In the Interest of S. P.

Barnes, Judge.

S. P., a minor, appeals from his adjudication of delinquency and placement in restrictive custody for committing aggravated assault, a designated felony under OCGA § 15-11-37. In this appeal, S. P. claims there is insufficient evidence to support a finding that he committed aggravated assault and that the trial court failed to make the written findings required by OCGA § 15-11-37 before placing him in restrictive custody. Although sufficient evidence supports the minor’s delinquency adjudication, we must vacate the judgment and remand this case for the trial court to make the specific written findings of fact required by OCGA § 15-11-37 (b).
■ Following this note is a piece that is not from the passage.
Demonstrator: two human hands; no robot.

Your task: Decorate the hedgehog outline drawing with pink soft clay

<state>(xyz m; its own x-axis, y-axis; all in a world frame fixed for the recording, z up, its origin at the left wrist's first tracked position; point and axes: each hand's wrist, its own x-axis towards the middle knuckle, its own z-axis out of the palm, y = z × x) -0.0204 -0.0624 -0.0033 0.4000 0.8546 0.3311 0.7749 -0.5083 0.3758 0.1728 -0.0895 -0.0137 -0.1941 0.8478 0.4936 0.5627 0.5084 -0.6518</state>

In considering a challenge to the sufficiency of the evidence supporting an adjudication of delinquency, we construe the evidence and every inference from the evidence in favor of the juvenile court’s adjudication to determine if a reasonable finder of fact could have found, beyond a reasonable doubt, that the juveniles committed the acts charged.

*828In the Interest of R. L. W., 225 Ga. App. 253, 254 (2) (483 SE2d 361) (1997). See also Jackson v. Virginia, 443 U. S. 307 (99 SC 2781, 61 LE2d 560) (1979).

Viewed in this light, the record shows that the victim was shot after a fight with one of S. P.’s friends, C. W. The victim testified that when he believed the fight was over, he turned away from C. W. to pick up his coat. When he turned back around, he saw C. W. pointing a shotgun at his face. S. P. then told C. W., “Give me the gun, let me shoot him.” While S. P. was taking the gun from C. W., the victim started to run away, but he was shot two times before he could do so. After falling to the ground, the victim saw S. P. standing over him with the gun still pointed at him.

1. We find this evidence sufficient to support S. P.’s adjudication of delinquency for committing aggravated assault.

2. In S. P.’s remaining enumeration of error, he claims the trial court erred by failing to make the specific written findings required by OCGA § 15-11-37 (b). This Code section mandates that in cases where

a juvenile is found to have committed a designated felony act, the order of disposition . . . shall include a finding based [upon the] preponderance of the evidence as to whether . . . the juvenile does or does not require restrictive custody . . . , in connection with which the court shall make specific written findings of fact as to each of the elements set forth in paragraphs (1) through (5) of subsection (c) of this Code section as related to the particular juvenile.

(Emphasis supplied.) See also In the Interest of C. T., 197 Ga. App. 300, 302 (3) (398 SE2d 286) (1990). The five “elements” about which the trial court must make specific written findings, as related to the particular juvenile, are:

(1) [t]he needs and best interest of the juvenile; (2) [t]he record and background of the juvenile; (3) [t]he nature and circumstances of the offense, including whether any injury involved was inflicted by the juvenile or another participant; (4) [t]he need for protection of the community; and (5) [t]he age and physical condition of the victim.

OCGA § 15-11-37 (c) (1)-(5).

In this case, the trial court’s written disposition order stated only the following with regard to these elements:

At a dispositional hearing held on 12-07-98, after hearing evidence, the court carefully reviewed the Social History and *829its accompanying documents, the evidence presented in open court, the prior background and record of the youth, and the nature and circumstances of the offense. Based on this evidence, the court further finds that the needs and best interests of the child and the need of the community for protection can best be served by ordering that the child be placed under restrictive custody as ordered by OCGA § 15-11-37 (b).
Decided November 16, 1999. Ralph N. Jackson, for appellant. Ralph M. Walke, District Attorney, Judson Green IV, Assistant District Attorney, for appellee.

Although the trial court stated, in a very general manner, that it had considered four of the five elements, it failed to make any statement in writing with regard to the fifth element, “[t]he age and physical condition of the victim.” OCGA § 15-11-37 (c) (5). This omission alone mandates that we vacate the judgment against S. P. We are also troubled, however, by the lack of specificity with regard to the four elements the trial court did mention in its order. As a result, we remand this case to the trial court with the direction that the trial court make a specific finding of fact as to each of the five elements set forth in OCGA § 15-11-37 (c) as they relate to S. P. See In the Interest of C. T., supra, 197 Ga. App. at 304.

Judgment vacated and case remanded with direction.

Blackburn, P. J, and Ellington, J., concur.